WHAT IS NEEDED ▸ Set down the data that follows, exactly and completely.

PROVIDED MATERIAL ▸
────

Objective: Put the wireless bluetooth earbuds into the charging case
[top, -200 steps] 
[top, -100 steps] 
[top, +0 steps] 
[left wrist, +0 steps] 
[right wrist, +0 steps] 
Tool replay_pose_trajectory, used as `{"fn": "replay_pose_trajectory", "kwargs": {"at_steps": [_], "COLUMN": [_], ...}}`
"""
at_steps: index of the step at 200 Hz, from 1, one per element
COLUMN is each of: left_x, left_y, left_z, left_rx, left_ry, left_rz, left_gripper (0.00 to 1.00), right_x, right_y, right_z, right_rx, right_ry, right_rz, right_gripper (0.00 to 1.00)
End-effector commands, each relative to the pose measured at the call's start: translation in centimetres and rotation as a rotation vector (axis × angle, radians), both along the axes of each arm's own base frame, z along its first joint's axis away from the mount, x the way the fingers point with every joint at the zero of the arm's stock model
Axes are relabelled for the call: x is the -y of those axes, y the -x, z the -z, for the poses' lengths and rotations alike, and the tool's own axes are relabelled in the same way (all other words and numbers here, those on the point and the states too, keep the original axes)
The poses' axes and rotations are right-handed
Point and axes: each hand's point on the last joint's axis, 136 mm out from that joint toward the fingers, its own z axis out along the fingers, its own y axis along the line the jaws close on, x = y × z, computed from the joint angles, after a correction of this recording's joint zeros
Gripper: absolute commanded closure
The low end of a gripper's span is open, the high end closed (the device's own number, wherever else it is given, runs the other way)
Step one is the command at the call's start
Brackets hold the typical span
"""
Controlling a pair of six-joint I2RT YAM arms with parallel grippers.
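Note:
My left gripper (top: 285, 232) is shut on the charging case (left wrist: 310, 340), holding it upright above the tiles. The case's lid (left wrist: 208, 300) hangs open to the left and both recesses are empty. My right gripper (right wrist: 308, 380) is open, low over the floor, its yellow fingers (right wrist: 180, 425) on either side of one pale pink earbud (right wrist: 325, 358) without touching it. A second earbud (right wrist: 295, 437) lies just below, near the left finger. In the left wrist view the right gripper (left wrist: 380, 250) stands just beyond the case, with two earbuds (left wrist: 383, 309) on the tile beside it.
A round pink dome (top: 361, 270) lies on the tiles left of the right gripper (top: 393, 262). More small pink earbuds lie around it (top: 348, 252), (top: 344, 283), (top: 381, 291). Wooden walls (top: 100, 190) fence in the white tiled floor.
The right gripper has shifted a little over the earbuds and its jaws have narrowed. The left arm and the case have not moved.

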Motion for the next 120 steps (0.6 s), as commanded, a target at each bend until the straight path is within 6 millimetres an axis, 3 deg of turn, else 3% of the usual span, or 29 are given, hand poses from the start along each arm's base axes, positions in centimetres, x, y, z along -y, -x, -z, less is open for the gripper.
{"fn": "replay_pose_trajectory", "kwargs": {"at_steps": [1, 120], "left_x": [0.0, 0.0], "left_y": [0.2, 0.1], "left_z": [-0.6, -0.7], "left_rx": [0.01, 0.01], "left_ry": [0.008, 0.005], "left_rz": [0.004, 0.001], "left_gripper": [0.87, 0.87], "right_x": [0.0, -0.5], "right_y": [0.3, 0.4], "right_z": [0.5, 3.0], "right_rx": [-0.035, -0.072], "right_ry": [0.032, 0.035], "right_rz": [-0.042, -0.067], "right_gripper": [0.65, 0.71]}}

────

TASK ANSWER ▸
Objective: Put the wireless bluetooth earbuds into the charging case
[top, -200 steps] 
[top, -100 steps] 
[top, +0 steps] 
[left wrist, +0 steps] 
[right wrist, +0 steps] 
Tool replay_pose_trajectory, used as `{"fn": "replay_pose_trajectory", "kwargs": {"at_steps": [_], "COLUMN": [_], ...}}`
"""
at_steps: index of the step at 200 Hz, from 1, one per element
COLUMN is each of: left_x, left_y, left_z, left_rx, left_ry, left_rz, left_gripper (0.00 to 1.00), right_x, right_y, right_z, right_rx, right_ry, right_rz, right_gripper (0.00 to 1.00)
End-effector commands, each relative to the pose measured at the call's start: translation in centimetres and rotation as a rotation vector (axis × angle, radians), both along the axes of each arm's own base frame, z along its first joint's axis away from the mount, x the way the fingers point with every joint at the zero of the arm's stock model
Axes are relabelled for the call: x is the -y of those axes, y the -x, z the -z, for the poses' lengths and rotations alike, and the tool's own axes are relabelled in the same way (all other words and numbers here, those on the point and the states too, keep the original axes)
The poses' axes and rotations are right-handed
Point and axes: each hand's point on the last joint's axis, 136 mm out from that joint toward the fingers, its own z axis out along the fingers, its own y axis along the line the jaws close on, x = y × z, computed from the joint angles, after a correction of this recording's joint zeros
Gripper: absolute commanded closure
The low end of a gripper's span is open, the high end closed (the device's own number, wherever else it is given, runs the other way)
Step one is the command at the call's start
Brackets hold the typical span
"""
Controlling a pair of six-joint I2RT YAM arms with parallel grippers.
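Note:
My left gripper (top: 285, 232) is shut on the charging case (left wrist: 310, 340), holding it upright above the tiles. The case's lid (left wrist: 208, 300) hangs open to the left and both recesses are empty. My right gripper (right wrist: 308, 380) is open, low over the floor, its yellow fingers (right wrist: 180, 425) on either side of one pale pink earbud (right wrist: 325, 358) without touching it. A second earbud (right wrist: 295, 437) lies just below, near the left finger. In the left wrist view the right gripper (left wrist: 380, 250) stands just beyond the case, with two earbuds (left wrist: 383, 309) on the tile beside it.
A round pink dome (top: 361, 270) lies on the tiles left of the right gripper (top: 393, 262). More small pink earbuds lie around it (top: 348, 252), (top: 344, 283), (top: 381, 291). Wooden walls (top: 100, 190) fence in the white tiled floor.
The right gripper has shifted a little over the earbuds and its jaws have narrowed. The left arm and the case have not moved.
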
Motion for the next 120 steps (0.6 s), as commanded, a target at each bend until the straight path is within 6 millimetres an axis, 3 deg of turn, else 3% of the usual span, or 29 are given, hand poses from the start along each arm's base axes, positions in centimetres, x, y, z along -y, -x, -z, less is open for the gripper.
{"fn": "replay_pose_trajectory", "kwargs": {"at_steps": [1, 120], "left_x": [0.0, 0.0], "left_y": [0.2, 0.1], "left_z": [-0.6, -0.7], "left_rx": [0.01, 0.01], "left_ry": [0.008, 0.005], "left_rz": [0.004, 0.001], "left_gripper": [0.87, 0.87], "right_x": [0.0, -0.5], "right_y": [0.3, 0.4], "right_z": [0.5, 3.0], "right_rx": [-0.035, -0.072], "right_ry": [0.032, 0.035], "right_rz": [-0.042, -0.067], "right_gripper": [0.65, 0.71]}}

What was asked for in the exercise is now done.